Would you repeat word for word the lines of the listing that follows, from the one with "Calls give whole" up to and including the one with "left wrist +", and leave out the images?

=== Section Start ===

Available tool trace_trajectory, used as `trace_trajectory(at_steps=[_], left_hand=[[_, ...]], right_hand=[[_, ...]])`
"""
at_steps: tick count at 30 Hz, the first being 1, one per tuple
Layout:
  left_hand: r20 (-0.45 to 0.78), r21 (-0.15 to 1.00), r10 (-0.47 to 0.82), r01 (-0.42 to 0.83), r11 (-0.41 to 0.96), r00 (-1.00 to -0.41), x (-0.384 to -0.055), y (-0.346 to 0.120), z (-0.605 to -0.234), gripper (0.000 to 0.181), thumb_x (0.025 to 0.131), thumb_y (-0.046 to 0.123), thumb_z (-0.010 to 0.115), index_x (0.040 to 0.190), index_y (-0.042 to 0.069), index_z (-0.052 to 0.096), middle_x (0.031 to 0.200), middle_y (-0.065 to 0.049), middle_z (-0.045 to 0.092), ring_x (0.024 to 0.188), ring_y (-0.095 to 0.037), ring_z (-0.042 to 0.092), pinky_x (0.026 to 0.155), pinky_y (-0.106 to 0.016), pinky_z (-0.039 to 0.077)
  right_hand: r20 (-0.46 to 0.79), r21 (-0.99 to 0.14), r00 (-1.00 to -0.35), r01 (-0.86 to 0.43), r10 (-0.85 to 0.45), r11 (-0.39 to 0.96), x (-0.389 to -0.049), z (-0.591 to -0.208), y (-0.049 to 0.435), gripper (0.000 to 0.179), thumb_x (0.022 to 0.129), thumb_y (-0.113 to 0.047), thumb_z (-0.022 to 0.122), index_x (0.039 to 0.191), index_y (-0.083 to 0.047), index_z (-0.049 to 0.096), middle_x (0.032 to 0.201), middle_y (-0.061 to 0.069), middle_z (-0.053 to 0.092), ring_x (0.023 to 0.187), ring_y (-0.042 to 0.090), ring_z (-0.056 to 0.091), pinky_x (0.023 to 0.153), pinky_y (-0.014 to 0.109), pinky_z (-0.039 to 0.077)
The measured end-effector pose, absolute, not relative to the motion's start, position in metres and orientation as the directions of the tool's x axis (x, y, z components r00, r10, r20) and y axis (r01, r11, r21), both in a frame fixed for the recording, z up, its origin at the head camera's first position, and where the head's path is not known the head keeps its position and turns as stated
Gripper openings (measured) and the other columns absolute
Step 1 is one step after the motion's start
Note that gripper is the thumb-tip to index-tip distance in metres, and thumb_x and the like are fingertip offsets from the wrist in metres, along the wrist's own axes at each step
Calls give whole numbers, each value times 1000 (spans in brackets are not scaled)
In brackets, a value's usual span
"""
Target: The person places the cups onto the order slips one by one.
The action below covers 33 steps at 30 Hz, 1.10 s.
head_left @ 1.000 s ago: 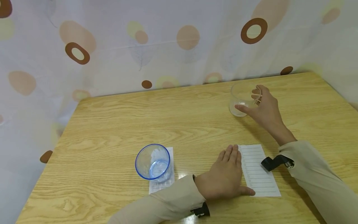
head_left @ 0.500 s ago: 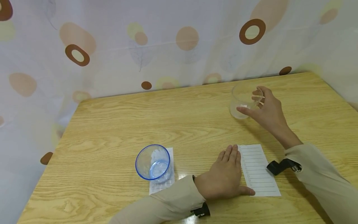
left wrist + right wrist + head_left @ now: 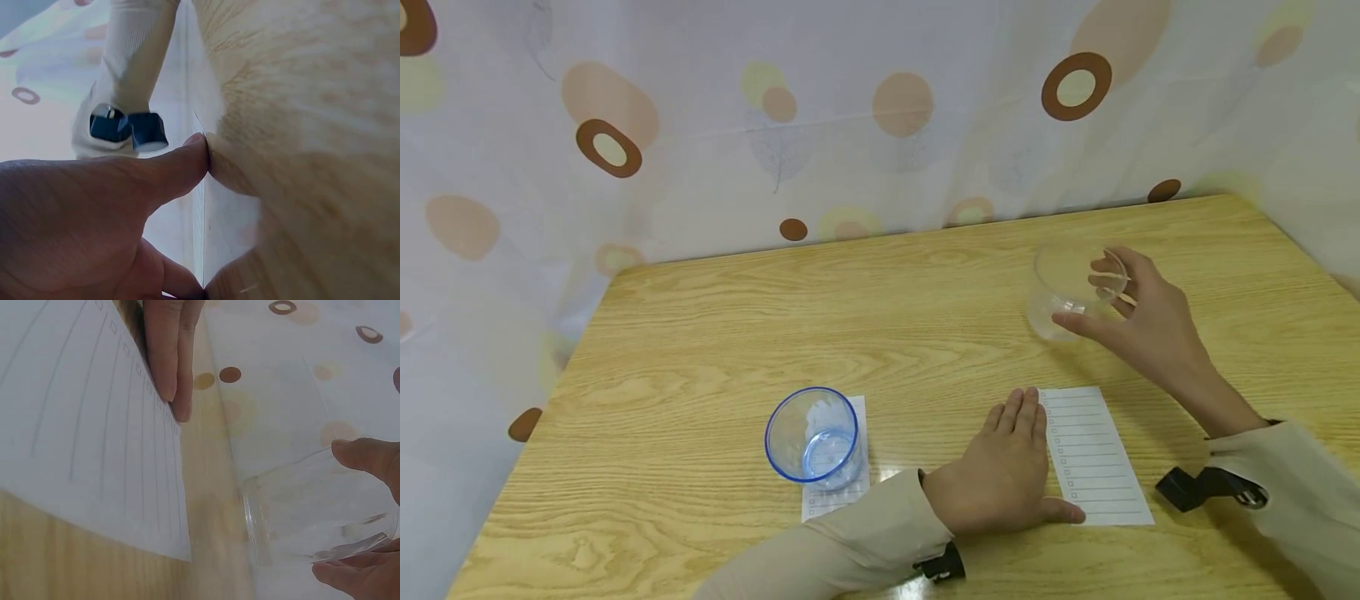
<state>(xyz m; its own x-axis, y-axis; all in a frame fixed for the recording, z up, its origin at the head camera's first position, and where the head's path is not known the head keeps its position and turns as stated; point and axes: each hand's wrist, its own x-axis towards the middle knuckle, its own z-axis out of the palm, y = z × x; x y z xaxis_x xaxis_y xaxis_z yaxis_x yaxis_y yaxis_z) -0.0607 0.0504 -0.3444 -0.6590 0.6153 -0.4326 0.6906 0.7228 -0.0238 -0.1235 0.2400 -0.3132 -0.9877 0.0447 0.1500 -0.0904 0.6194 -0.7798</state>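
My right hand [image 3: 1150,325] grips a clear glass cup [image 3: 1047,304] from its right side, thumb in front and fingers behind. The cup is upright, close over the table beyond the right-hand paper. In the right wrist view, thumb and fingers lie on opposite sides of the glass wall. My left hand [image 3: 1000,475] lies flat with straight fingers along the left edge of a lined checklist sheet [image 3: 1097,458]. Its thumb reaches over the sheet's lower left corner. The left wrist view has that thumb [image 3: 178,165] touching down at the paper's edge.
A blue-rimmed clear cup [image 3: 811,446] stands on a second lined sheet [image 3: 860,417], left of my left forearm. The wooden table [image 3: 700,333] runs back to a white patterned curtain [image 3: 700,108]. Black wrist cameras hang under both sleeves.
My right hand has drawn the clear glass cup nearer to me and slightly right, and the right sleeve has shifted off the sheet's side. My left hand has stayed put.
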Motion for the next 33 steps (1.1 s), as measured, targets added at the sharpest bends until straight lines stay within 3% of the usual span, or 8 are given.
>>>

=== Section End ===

Finished task:
Calls give whole numbers, each value times 1000 (spans in brackets are not scaled)
In brackets, a value's usual span
"""
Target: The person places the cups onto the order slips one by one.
The action below covers 33 steps at 30 Hz, 1.10 s.
head_left @ 1.000 s ago: 
head_left @ 0.500 s ago: 
left wrist + right wrist + head_left @ now: 

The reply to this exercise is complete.